→ Exercise brief
Could you return the listing below exactly, with every line intact?

→ Dataset excerpt

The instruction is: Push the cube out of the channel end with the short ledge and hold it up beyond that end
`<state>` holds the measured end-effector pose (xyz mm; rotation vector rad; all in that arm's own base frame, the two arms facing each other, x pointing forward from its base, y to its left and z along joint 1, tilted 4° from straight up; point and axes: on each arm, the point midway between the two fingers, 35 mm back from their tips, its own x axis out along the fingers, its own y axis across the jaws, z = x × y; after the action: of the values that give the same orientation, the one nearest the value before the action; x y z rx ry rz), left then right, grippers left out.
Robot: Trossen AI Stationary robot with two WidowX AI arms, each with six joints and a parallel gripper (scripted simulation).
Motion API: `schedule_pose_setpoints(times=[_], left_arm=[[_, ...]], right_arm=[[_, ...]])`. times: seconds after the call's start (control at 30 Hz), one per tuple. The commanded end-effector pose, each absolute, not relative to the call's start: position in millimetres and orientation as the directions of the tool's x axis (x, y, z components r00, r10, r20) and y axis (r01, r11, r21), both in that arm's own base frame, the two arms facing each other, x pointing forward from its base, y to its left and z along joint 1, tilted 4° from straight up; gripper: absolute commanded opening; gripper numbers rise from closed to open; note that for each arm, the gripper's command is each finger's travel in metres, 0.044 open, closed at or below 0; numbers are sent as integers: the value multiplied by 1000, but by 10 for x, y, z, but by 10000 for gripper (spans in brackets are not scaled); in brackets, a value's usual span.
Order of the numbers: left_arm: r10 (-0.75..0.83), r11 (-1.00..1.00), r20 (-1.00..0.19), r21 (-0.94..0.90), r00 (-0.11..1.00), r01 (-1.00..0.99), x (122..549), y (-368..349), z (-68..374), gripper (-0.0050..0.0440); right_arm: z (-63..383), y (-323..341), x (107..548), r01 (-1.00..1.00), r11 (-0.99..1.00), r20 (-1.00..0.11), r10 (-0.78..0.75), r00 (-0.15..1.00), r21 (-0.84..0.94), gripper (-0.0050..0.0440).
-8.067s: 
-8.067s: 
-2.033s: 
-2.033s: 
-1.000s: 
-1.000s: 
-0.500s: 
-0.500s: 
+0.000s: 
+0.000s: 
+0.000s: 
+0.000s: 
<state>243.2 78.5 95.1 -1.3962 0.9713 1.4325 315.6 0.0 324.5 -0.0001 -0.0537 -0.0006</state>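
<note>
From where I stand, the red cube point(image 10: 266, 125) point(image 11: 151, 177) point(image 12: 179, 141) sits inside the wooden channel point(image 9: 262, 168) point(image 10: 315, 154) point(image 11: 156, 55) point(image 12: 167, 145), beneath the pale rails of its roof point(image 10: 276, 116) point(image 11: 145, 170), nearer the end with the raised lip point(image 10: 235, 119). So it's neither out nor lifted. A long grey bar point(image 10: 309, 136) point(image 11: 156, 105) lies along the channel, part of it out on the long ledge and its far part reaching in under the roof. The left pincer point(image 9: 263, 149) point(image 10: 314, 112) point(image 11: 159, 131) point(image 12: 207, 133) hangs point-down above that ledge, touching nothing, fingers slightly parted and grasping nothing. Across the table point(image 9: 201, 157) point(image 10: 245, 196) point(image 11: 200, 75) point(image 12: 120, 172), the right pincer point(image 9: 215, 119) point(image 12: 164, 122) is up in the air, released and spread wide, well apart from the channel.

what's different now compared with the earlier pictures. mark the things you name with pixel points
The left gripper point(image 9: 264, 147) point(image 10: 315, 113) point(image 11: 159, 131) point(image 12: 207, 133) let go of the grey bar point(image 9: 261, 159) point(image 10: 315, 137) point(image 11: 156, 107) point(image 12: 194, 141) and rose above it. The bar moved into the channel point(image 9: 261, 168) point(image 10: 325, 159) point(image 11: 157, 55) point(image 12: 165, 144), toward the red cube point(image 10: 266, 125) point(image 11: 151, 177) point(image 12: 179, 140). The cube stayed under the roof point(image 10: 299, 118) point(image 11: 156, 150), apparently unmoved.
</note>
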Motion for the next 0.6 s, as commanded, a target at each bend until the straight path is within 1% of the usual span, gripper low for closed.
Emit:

→ Your solution
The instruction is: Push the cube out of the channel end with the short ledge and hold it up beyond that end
`<state>` holds the measured end-effector pose (xyz mm; rotation vector rad; all in that arm's own base frame, the two arms facing each other, x pointing forward from its base, y to its left and z along joint 1, tilted 4° from straight up; point and axes: on each arm, the point midway between the two fingers, 35 mm back from their tips, its own x axis out along the fingers, its own y axis across the jaws, z = x × y; after the action: of the values that give the same orientation, the one nearest the value before the action; x y z rx ry rz), left then right, grippers left out.
Robot: Trossen AI Stationary robot with two WidowX AI arms, each with six joints and a parallel gripper (scripted simulation).
Motion API: `schedule_pose_setpoints(times=[_], left_arm=[[_, ...]], right_arm=[[_, ...]])`. times: seconds after the call's start (control at 30 Hz), one per tuple. The commanded end-effector pose, each absolute, not relative to the call's start: position in millimetres and orientation as the directions of the tool's x axis (x, y, z components r00, r10, r20) and y axis (r01, r11, r21), both in that arm's own base frame, the two arms facing each other, x pointing forward from its base, y to its left and z along joint 1, tilted 4° from straight up; gripper: absolute commanded opening; gripper numbers rise from closed to open; note that for each arm, the gripper's command is each finger's travel in metres, 0.044 open, closed at or below 0; numbers are sent as integers: the value multiplied by 1000, but by 10 for x, y, z, but by 10000 for gripper (spans in brackets are not scaled); in brackets, a value's usual span.
Order of the numbers: left_arm: r10 (-0.75..0.83), r11 (-1.00..1.00), r20 (-1.00..0.19), r21 (-0.94..0.90), r00 (-0.11..1.00), r01 (-1.00..0.99), x (122..549), y (-368..349), z (-68..374), gripper (-0.0050..0.0440); right_arm: z (-63..383), y (-323..341), x (107..548), r01 (-1.00..1.00), r11 (-0.99..1.00), r20 (-1.00..0.11), r10 (-0.78..0.75), r00 (-0.15..1.00), r21 (-0.84..0.94), gripper (-0.0050..0.0440).
-8.067s: 
-8.067s: 
-2.033s: 
-2.033s: 
-1.000s: 
-1.000s: 
-0.500s: 
-0.500s: 
+0.000s: 
+0.000s: 
+0.000s: 
+0.000s: 
<state>243.2 78.5 95.1 -1.3962 0.9713 1.4325 315.6 0.0 324.5 -0.0001 -0.0537 -0.0006</state>
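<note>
From where I stand, the red cube point(image 10: 266, 125) point(image 11: 151, 177) point(image 12: 179, 141) sits inside the wooden channel point(image 9: 262, 168) point(image 10: 315, 154) point(image 11: 156, 55) point(image 12: 167, 145), beneath the pale rails of its roof point(image 10: 276, 116) point(image 11: 145, 170), nearer the end with the raised lip point(image 10: 235, 119). So it's neither out nor lifted. A long grey bar point(image 10: 309, 136) point(image 11: 156, 105) lies along the channel, part of it out on the long ledge and its far part reaching in under the roof. The left pincer point(image 9: 263, 149) point(image 10: 314, 112) point(image 11: 159, 131) point(image 12: 207, 133) hangs point-down above that ledge, touching nothing, fingers slightly parted and grasping nothing. Across the table point(image 9: 201, 157) point(image 10: 245, 196) point(image 11: 200, 75) point(image 12: 120, 172), the right pincer point(image 9: 215, 119) point(image 12: 164, 122) is up in the air, released and spread wide, well apart from the channel.

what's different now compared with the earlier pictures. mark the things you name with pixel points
The left gripper point(image 9: 264, 147) point(image 10: 315, 113) point(image 11: 159, 131) point(image 12: 207, 133) let go of the grey bar point(image 9: 261, 159) point(image 10: 315, 137) point(image 11: 156, 107) point(image 12: 194, 141) and rose above it. The bar moved into the channel point(image 9: 261, 168) point(image 10: 325, 159) point(image 11: 157, 55) point(image 12: 165, 144), toward the red cube point(image 10: 266, 125) point(image 11: 151, 177) point(image 12: 179, 140). The cube stayed under the roof point(image 10: 299, 118) point(image 11: 156, 150), apparently unmoved.
</note>
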Motion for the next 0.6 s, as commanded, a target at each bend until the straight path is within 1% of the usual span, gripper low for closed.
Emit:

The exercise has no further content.